Internet companies like VeriSign proved there is money to be made in small transactions. A growing number of mobile operators believe similar opportunity awaits them in machine-to-machine communications. So do companies such as Convergys, which will help operators enable it.
Convergys’ Alastair Hanlon spoke with B/OSS editor Tim McElligott about the emerging opportunity for his company and his customers in the new world of machines. One of the more surprising developments in this space is the leaning of operators, supported by Convergys, toward a separate BSS infrastructure to support the new business model.
The key to this market is the participation of multiple vertical markets such as health care, energy, automotive and security and the opportunity they offer as third-part M2M application providers team with mobile operators to deliver packaged M2M solutions and the support, management and settlement of them.
Hanlon said machine-to-machine is going mainstream and that a number of Convergys’ clients are already expanding their investment in the M2M business model. Here is what else he had to say on:
The New Business Model
"The big difference from the standard subscriber-based telecom business we are all familiar with is that this is really about adding incremental revenue on top of the telco business model, using existing assets as much as possible. But clients are helping us see that this is a very different business in many ways, particularly in how you keep the cost of operations down to a point where it makes sense to host these low-ARPU models.

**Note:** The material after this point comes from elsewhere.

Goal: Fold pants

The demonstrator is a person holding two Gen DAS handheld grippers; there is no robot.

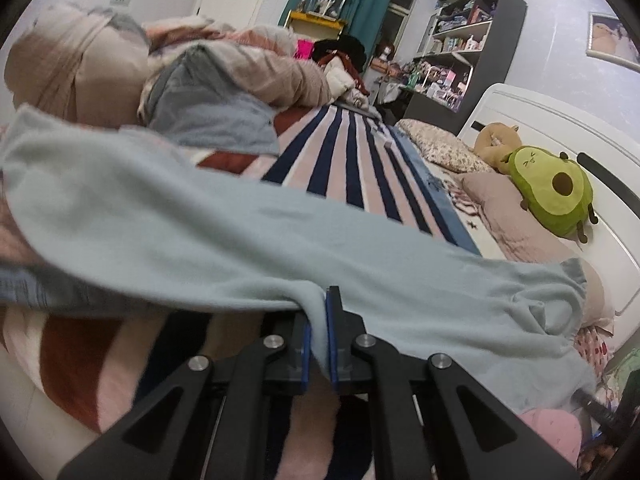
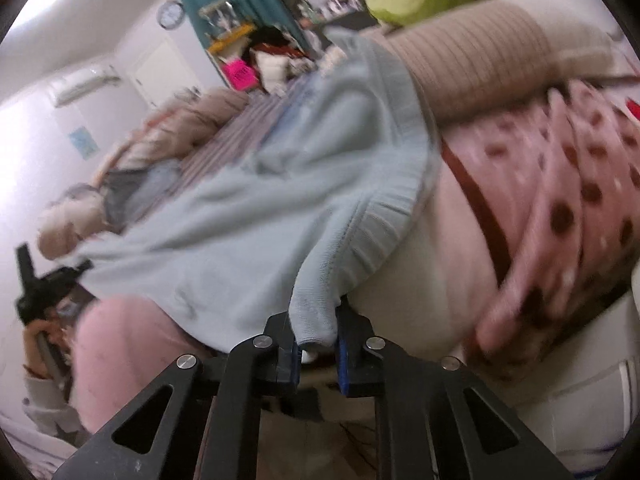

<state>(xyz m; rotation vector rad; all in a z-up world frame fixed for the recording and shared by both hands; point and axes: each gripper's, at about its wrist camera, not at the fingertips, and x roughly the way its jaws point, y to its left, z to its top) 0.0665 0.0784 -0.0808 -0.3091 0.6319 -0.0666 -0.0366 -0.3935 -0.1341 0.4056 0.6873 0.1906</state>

One example is third parties operating in this space. We have a client in Sweden that is a specialist in M2M communications. They don’t own any network themselves; they buy network capacity from operators around the world and offer M2M apps over that. So for them, connectivity is just one part of the overall package. They package the device, the apps that run on the device and the ongoing maintenance."
Convergys’ Role
"The role we play is to collect all the usage data transmitted from the devices and do settlement with mobile operators and determine pricing for the end business as well. We need to support different pricing models because each app or machine may be different. Part of our specialty has always been customer management and revenue management, so a lot of what we do in M2M is revenue capture and calculation associated with transactions going over the network. M2M is much bigger than that, but that is our special piece: Manage the machine and collect revenue."